_WHAT TO WORK ON_
Span requested from the data below: the line with "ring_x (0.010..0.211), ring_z" through the line with "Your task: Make", both included. Give only these lines again, exactly, and leave every picture out.

_DATASET ENTRIES_
..........
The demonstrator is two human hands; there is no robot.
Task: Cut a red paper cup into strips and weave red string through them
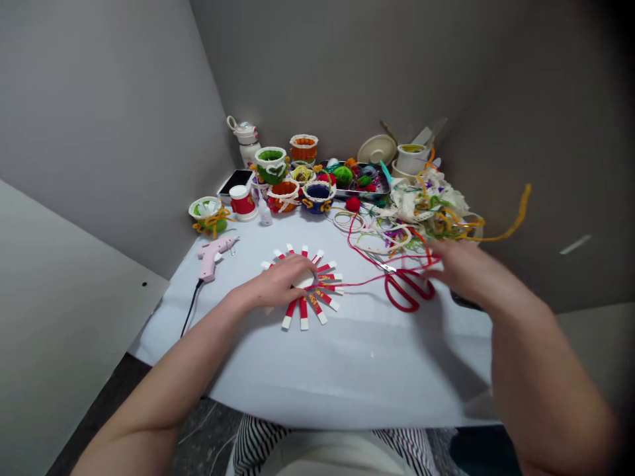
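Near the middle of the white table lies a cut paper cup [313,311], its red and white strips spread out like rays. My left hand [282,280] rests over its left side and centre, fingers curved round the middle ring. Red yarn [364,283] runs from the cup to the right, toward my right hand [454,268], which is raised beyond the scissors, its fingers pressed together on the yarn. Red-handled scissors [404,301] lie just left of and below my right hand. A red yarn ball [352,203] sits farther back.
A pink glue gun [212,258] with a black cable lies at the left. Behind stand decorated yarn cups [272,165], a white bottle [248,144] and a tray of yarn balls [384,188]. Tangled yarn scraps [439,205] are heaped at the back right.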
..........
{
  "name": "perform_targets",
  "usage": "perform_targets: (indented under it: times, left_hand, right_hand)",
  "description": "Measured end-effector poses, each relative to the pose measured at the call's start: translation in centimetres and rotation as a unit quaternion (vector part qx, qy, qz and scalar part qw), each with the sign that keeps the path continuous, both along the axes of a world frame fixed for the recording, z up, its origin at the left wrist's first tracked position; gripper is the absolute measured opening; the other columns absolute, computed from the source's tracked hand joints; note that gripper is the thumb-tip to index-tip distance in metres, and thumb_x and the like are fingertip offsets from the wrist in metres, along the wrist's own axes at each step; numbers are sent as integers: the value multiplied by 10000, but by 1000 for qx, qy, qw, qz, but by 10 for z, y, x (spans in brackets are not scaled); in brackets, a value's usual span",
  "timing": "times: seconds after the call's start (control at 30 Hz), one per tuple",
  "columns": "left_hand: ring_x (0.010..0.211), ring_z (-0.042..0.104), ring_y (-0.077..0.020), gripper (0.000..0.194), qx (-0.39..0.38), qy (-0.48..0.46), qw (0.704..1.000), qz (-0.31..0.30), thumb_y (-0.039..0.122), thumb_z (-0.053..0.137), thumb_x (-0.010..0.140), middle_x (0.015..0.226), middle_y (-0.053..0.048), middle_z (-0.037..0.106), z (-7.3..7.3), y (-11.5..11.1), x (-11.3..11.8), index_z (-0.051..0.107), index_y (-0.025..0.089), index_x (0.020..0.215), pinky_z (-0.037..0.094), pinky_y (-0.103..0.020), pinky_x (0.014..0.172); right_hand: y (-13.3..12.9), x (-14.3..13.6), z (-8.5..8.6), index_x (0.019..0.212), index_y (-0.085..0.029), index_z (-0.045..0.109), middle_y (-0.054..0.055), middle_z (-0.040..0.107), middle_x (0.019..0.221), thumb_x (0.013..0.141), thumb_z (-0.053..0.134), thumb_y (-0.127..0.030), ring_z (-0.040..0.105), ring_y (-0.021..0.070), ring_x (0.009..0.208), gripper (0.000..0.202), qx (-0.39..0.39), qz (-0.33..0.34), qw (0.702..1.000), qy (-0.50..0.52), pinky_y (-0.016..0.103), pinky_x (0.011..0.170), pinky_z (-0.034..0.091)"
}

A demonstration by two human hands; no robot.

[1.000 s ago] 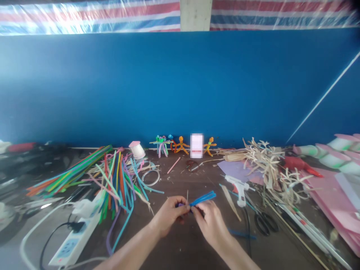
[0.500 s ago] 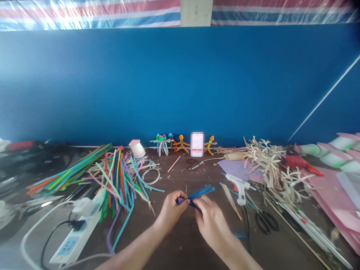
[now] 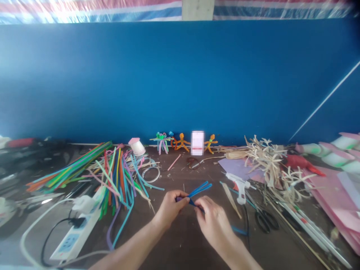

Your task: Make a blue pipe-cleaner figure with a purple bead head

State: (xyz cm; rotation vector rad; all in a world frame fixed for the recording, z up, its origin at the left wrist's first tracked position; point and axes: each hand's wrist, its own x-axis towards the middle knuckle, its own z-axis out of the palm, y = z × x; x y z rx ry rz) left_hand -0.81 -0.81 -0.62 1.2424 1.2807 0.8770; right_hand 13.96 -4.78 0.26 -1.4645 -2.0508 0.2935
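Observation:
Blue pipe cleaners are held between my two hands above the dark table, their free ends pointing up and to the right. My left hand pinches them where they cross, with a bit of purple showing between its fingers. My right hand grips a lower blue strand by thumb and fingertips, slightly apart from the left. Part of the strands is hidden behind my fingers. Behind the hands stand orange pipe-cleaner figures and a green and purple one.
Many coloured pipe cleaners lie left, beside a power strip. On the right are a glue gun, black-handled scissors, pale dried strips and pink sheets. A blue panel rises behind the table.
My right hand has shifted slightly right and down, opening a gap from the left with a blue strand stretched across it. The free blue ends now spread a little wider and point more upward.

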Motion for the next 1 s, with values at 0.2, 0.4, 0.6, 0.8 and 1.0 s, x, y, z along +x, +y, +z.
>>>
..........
_YOUR SOLUTION_
  "columns": "left_hand: ring_x (0.010..0.211), ring_z (-0.042..0.104), ring_y (-0.077..0.020), gripper (0.000..0.194), qx (-0.39..0.38), qy (-0.48..0.46), qw (0.704..1.000), qz (-0.31..0.30), thumb_y (-0.039..0.122), thumb_z (-0.053..0.137), thumb_x (-0.010..0.140), middle_x (0.015..0.226), middle_y (-0.053..0.048), middle_z (-0.037..0.106), z (-7.3..7.3), y (-11.5..11.1), x (-11.3..11.8), index_z (-0.051..0.107), index_y (-0.025..0.089), index_x (0.020..0.215), pinky_z (-0.037..0.094), pinky_y (-0.103..0.020), pinky_x (0.014..0.172); right_hand: y (-13.3..12.9), x (-14.3..13.6), z (-8.5..8.6), index_x (0.019..0.212), index_y (-0.085..0.029), index_z (-0.045..0.109), middle_y (-0.054..0.055), middle_z (-0.040..0.107), middle_x (0.019..0.221), thumb_x (0.013..0.141), thumb_z (-0.053..0.134), thumb_y (-0.127..0.030), ring_z (-0.040..0.105), ring_y (-0.021..0.070), ring_x (0.009..0.208), gripper (0.000..0.202), qx (-0.39..0.39), qz (-0.33..0.34), qw (0.702..1.000), qy (-0.50..0.52), pinky_y (-0.016..0.103), pinky_x (0.011..0.170), pinky_z (-0.034..0.091)"
}

A demonstration by two human hands; no robot.

[1.000 s ago] 
[0.500 s ago] 
[now] 

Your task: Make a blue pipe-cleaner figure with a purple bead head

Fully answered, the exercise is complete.